The authors use MSign to stabilize transformer training by periodically constraining weight matrices, which prevents gradient explosion and training collapse without requiring architectural changes. Results show that applying MSign to attention layers alone is sufficient to maintain stability, while including MLP layers further improves final model quality, and the computational overhead remains modest even when applied to all 2D parameters.

The authors use MSign to stabilize transformer training by periodically controlling weight matrix properties, finding that application periods from 10 to 10,000 steps all prevent collapse but longer intervals introduce transient instability.

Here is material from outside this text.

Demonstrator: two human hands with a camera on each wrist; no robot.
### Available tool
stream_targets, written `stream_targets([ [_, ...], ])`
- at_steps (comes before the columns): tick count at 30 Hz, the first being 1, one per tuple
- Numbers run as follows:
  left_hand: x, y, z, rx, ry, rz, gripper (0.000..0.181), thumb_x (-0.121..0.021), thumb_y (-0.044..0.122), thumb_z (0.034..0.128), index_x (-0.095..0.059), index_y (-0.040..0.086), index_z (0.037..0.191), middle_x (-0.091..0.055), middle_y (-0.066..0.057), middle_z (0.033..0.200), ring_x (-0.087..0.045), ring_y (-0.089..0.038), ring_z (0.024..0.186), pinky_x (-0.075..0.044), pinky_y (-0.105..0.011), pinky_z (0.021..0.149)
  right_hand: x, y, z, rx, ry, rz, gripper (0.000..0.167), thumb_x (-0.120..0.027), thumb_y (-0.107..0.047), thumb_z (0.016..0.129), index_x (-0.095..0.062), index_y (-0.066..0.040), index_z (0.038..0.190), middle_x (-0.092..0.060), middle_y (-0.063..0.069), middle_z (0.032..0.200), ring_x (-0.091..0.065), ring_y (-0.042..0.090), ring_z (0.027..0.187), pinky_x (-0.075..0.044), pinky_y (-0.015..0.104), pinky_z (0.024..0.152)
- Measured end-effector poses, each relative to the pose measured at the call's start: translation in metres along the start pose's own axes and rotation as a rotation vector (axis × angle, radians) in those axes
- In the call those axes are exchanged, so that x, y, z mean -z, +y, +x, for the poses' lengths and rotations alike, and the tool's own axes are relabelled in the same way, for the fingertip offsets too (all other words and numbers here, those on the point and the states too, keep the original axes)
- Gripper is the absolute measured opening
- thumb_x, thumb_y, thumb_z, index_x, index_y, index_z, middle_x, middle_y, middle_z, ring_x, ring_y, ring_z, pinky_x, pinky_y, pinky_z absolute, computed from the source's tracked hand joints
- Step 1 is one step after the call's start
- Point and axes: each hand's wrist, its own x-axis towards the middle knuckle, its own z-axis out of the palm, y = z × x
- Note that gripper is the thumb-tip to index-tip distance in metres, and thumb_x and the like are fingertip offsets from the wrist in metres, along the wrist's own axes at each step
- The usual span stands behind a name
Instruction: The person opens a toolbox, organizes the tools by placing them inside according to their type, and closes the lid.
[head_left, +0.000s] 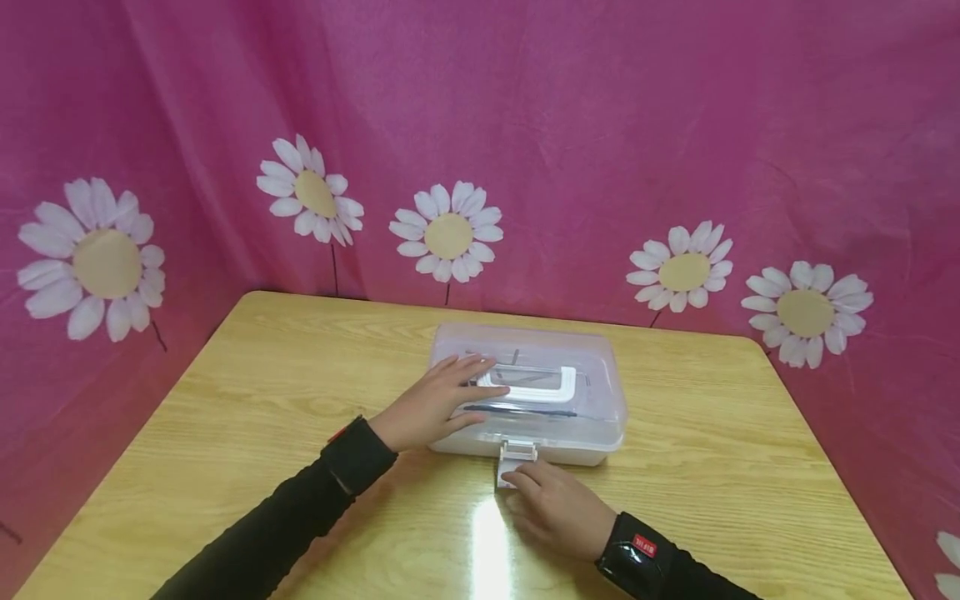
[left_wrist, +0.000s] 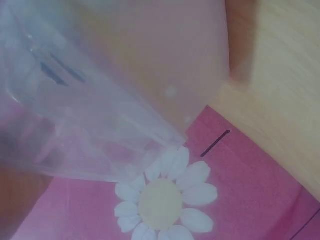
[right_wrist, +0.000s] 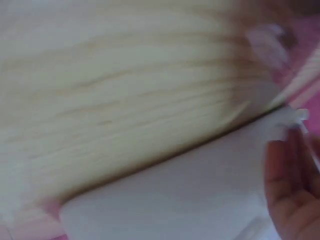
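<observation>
A clear plastic storage box (head_left: 600, 392) with a closed lid stands on the table, a white carry handle (head_left: 567, 385) folded flat on its top. My left hand (head_left: 438, 406) rests on the left part of the lid, fingers spread over the handle's left end. At the box's front, my right hand (head_left: 558, 507) pinches the latch (head_left: 517, 452), whose flap tilts outward from the front wall. Dark slender items show dimly through the lid. In the right wrist view, fingers (right_wrist: 287, 175) appear beside the box wall (right_wrist: 165, 205); the thumb is hidden.
The wood-grain table (head_left: 322, 358) extends on all sides of the box. A pink curtain (head_left: 562, 150) printed with large white daisies hangs behind and beside the table. A bright light reflection (head_left: 491, 546) lies on the tabletop in front of the box.
</observation>
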Motion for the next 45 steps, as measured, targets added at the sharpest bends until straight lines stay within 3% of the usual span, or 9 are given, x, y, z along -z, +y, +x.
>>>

Results show that while throughput predictions based on FLOPs are optimistic, real-world overhead stems from communication and kernel fusion disruptions, yet remains modest compared to failure costs. The recommended P=100 balances stability and efficiency, maintaining low gradient norms and smooth loss trajectories across model scales.

The authors use MSign to stabilize transformer training by targeting specific layers, finding that applying it only to attention layers prevents collapse while MLP-only application fails. Results show that applying MSign to all 2D parameters yields the best final model quality, confirming attention layers as the primary source of instability.

The authors evaluate MSign’s effectiveness across different application periods and find that while training remains stable for periods up to 10,000 steps, longer intervals lead to failure, indicating a critical threshold for intervention frequency. Results show that shorter periods like P=100 yield the best balance between model quality and throughput, with P=10000 already showing signs of instability despite eventual convergence. Throughput remains relatively stable across tested periods, but the risk of collapse increases sharply beyond P=10,000, underscoring the need for timely intervention to maintain training stability.